At this point I should confess that this cheerful scenario isn't my own work, but a summary of the second chapter in America's Coming War with China. It does happen to tally almost exactly with an essay I wrote last year on the ominous trends in the 'Taiwan problem'. Unless some serious political lifting is done, we're more likely than not to have a war in the Strait within the next ten years.

That lifting needs to come from both sides of the Pacific. At a general level the whole power structure of the Asia-Pacific needs a makeover, as I argued a while back on this blog, if Sino-US conflict is to be averted. On Taiwan specifically, the US needs to junk 'strategic ambiguity' in favour of a tougher stance towards the governments on both sides of the Strait. The key elements of the above scenario are Beijing's readiness to attack Taiwan upon a decisive bid for independence, and Washington's failure to preempt such a bid or squash it the moment it happens (as happened to Taipei's nuclear program). A clearer US commitment to the status quo wouldn't guarantee against this situation, but it would help.

It's high time that someone with foreign policy credentials spotlighted this issue, in the form of an accessible read. So kudos to America's Coming War With China, even if in other bits it shows up the incapacity of Western commentators to get basic China facts straight. Memo to Mr. Carpenter: it wasn't the Ming dynasty which occupied Taiwan in 1661.


The BBC reports on Taiwan's new acquisition - 'Jimnen', not to be confused with Jinmen

Scoff at this scenario if you like, but recall that September 11 was unthinkable before it happened. (Whether some people foresaw the use of passenger jets as weapons of terrorism is besides the point). By contrast, analysts have been warning for the better part of a decade - Carpenter's book was published in 2001 - that the 'Taiwan problem' is heading towards a violent resolution. We even had a dress rehearsal in the form of the 1996 Straits Crisis, which played out along similar lines to Carpenter's scenario. Since then the PRC's military position has strengthened, vis-a-vis the US and especially the Republic of China, which has elected a president who rejects the basic principle underpinning Beijing's approach to the problem.

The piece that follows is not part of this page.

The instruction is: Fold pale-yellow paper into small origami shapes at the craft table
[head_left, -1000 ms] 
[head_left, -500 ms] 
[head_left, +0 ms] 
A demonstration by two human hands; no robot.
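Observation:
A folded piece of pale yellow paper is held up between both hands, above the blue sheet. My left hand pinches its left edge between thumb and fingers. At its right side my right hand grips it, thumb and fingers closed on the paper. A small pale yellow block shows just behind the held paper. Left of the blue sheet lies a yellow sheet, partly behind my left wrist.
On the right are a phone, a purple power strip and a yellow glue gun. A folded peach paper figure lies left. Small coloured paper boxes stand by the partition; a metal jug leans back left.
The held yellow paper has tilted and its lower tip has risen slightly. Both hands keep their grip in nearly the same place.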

And yet we're sill waiting for some creative thinking in Washington about management of the Taiwan issue and relations with the PRC more generally. Instead we've got a 'China Threat' literary industry, long on hysteria and short on knowledge of contemporary China, let alone the country's history and long-term prospects. At the official level we now have a US strategy for 'full-spectrum dominance' and the cleansing of terrorism from the earth, into which China is expected to fit meekly. The issue of Taiwan's independence gets once sentence, and it doesn't offer concessions to Beijing.

Next to the potential consequences of this war, the threat posed by Islamic extremism pales into insignificance.